Stage: Four Sheets to the Wind

Get tipsy before seeing Cocktails at the Centre of the Earth.

Set in four different bar scenes, Simon Astor's very retro shoestring extravaganza Cocktails at the Centre of the Earth is equal parts musical travelogue and whimsical farce. First performed in New York three years ago, the show's a bit of a cabaret, with a song performed in each successive lounge. The winningly off-kilter score is performed by a quartet that includes bassoon (Jono Green), accordion, keys, and drums (music director Meg van Huygen), guitar (Tyson Lynn), and tambourine and kartalas (Andrea Lauritsen).

In effect, writer/director Astor poses a question: What did kids do with their free time and imaginations before Star Wars: The Old Republic and Elder Scrolls: Skyrim? Well, back in the pre–World War II era of dime novels, movie serials, and sci-fi comics, they thrilled to stories of a future that didn't include transistors, microchips, or CGI. Instead, their fantasies ran to a mélange of fantasy and science that might include talking animals, domed civilizations on the ocean's floor, mummies, robots, pneumatic gadgets, and airships so large they could blot out the sky.

Now imagine all that clutter onstage in a musical comedy like something the regulars of The Carol Burnett Show might've put together for their cast parties. Astor's text overflows with bluebloods, boors, and the gold diggers and radicals at the opposite end of the social spectrum who seek to undo them all. Add to that songs seemingly sprung from a '20s speakeasy, and you've got a show that's sure to please . . . um, people who like such alt-historical arcana.

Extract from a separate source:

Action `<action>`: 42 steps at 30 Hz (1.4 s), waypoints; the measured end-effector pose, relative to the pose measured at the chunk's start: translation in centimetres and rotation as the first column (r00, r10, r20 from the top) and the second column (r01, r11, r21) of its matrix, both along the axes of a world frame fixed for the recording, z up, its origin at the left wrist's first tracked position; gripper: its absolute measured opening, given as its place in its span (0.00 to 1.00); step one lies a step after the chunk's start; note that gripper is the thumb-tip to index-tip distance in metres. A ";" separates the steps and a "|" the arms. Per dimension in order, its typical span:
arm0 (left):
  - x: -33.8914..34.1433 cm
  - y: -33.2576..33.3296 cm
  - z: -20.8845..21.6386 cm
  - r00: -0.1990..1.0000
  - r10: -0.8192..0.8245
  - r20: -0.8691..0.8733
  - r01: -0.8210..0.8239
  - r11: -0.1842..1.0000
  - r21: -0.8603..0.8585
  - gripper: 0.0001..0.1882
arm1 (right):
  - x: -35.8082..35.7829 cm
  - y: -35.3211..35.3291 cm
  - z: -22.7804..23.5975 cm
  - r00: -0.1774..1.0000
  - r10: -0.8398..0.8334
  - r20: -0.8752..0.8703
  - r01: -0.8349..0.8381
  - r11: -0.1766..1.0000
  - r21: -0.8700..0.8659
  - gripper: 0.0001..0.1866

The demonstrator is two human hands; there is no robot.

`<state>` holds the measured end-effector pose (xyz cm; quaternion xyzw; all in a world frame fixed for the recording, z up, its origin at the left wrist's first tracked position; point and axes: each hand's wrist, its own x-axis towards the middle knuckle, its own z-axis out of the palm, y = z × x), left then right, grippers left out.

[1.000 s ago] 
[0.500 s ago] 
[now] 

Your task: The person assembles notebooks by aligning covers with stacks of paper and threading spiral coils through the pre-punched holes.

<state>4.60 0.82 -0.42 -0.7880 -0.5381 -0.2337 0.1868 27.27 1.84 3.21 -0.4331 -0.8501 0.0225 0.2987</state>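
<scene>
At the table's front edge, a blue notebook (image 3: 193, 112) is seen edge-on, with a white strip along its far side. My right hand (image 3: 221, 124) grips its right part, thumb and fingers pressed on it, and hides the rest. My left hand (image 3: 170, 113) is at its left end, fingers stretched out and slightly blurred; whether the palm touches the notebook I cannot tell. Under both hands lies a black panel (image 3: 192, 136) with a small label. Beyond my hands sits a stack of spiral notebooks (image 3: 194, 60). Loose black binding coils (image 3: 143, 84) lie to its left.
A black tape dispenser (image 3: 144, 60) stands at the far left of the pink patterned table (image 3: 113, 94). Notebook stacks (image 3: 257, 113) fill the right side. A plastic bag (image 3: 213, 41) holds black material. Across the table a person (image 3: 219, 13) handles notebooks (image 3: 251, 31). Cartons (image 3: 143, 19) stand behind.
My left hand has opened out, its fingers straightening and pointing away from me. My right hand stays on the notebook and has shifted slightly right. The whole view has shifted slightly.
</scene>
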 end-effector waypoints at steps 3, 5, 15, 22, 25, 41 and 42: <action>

Cocktails moves from one swank nightspot to the next, each more unlikely than its predecessor (on a giant zeppelin, at the bottom of the ocean, near the Earth's core, etc.). The Albion Club introduces a pair of star-crossed lovers (Monica Finney and Trevor Cushman), each trying to seduce any of the fat-cats in the bar—regardless of gender—to secure a meal ticket. Add a gay cabaret singer (Josh Harvigson), a tycoon who's gotten rich by exhuming mummies and juicing them into fuel (John McKenna), and his robot-inventing rival (Jennifer Pratt). Heather Bernadette's costumes and some wildly creative (and uncredited) makeup enhance the fun.

By the show's conclusion, we've met the robot, a fox (Carter Lee Churchfield) who speaks in an odd convolution of poetry and English, and a feisty lesbian aviatrix who zooms around by jetpack. (Played by Erin O'Malley, she's more testosterone-charged than a Vin Diesel triple feature.) It's too much of a good thing, all mirth and mayhem, even if you're a fan of such fanciful characters and adventures. Each bar scene plays like a silly bit of sketch comedy that, like yeast, begins to swell on its own, erupting into bad puns and incessant eye-rolling.

For maximum enjoyment, you may wish to be several cocktails ahead of the cast before curtain time. And, yes, you can take your drinks into the theater. Salute.